- What you should do:
Begin at the line below that has "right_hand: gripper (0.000" and stop after the line that has "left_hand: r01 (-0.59". Please restate only those lines, word for word.

- Source material:
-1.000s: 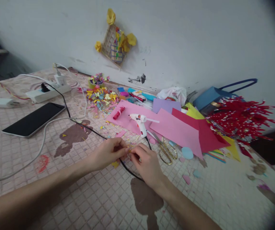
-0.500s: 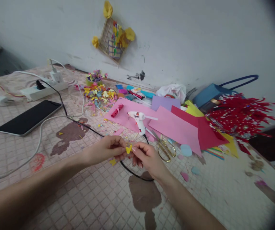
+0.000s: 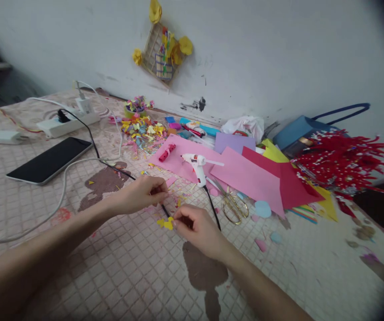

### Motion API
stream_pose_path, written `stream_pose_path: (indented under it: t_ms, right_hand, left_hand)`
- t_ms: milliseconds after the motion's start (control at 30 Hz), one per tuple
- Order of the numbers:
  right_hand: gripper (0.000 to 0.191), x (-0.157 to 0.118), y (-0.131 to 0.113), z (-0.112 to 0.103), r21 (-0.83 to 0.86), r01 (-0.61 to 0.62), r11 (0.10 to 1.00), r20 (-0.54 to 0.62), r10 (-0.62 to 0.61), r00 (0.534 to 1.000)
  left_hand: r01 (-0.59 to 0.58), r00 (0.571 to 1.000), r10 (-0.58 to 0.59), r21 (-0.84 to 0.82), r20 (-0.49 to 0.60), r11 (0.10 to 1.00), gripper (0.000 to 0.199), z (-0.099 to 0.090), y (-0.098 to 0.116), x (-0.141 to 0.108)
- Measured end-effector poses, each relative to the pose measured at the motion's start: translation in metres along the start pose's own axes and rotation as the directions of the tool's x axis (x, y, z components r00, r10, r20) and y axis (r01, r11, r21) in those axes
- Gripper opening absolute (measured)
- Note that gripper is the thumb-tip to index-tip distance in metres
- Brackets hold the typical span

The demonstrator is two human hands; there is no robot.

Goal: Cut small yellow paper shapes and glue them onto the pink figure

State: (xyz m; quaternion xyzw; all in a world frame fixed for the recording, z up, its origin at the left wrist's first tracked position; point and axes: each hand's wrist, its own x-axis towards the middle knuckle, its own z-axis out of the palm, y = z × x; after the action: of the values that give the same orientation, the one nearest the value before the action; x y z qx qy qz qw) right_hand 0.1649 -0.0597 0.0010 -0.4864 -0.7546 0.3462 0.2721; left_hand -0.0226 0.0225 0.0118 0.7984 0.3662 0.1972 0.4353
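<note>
My right hand is low over the table, thumb and fingertips pinched at the edge of a small yellow paper butterfly. Another small yellow paper piece lies just left of the butterfly. My left hand is a little farther back and to the left, its fingers closed together above the black cord; whatever its fingertips hold is hidden. Beyond both hands, a white glue gun rests on pink paper.
Gold-handled scissors lie right of the glue gun. Colourful paper cut-outs are heaped at the back. At left are a black-screened phone or tablet and a power strip. Red fuzzy stems and a blue bag stand right.
My hands have moved apart. The right brought the yellow butterfly down beside the other yellow piece; the left moved back and left, away from it. The view shifted slightly.
</note>
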Motion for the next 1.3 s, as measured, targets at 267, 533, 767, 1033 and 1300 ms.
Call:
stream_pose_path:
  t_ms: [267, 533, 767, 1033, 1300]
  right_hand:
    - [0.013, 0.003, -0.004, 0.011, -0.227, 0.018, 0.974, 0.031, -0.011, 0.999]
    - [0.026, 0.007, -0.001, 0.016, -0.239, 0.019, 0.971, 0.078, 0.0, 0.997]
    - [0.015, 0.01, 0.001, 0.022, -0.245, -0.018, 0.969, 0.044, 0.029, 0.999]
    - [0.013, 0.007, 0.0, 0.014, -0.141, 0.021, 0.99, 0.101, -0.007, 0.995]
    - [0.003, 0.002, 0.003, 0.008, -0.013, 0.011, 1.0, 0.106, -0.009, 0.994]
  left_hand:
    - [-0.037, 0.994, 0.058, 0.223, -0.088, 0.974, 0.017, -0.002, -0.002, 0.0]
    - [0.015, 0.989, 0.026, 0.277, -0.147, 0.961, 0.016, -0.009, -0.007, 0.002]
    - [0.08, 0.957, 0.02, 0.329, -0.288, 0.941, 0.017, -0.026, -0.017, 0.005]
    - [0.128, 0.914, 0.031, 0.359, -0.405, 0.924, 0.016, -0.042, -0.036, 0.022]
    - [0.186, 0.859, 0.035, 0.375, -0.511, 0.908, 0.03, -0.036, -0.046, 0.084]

- Response box:
  right_hand: gripper (0.000 to 0.191), x (-0.157 to 0.118), y (-0.131 to 0.113), z (-0.112 to 0.103), r21 (-0.83 to 0.86), r01 (-0.61 to 0.62), r11 (0.10 to 1.00), r20 (-0.54 to 0.62), r10 (-0.62 to 0.61), r00 (0.534 to 1.000)
  left_hand: r01 (-0.59 to 0.58), r00 (0.571 to 1.000), r10 (-0.58 to 0.59), r21 (-0.84 to 0.82), r20 (-0.49 to 0.60), r11 (0.10 to 1.00), gripper (0.000 to 0.199), z (-0.099 to 0.090), y (-0.098 to 0.116), x (-0.141 to 0.108)

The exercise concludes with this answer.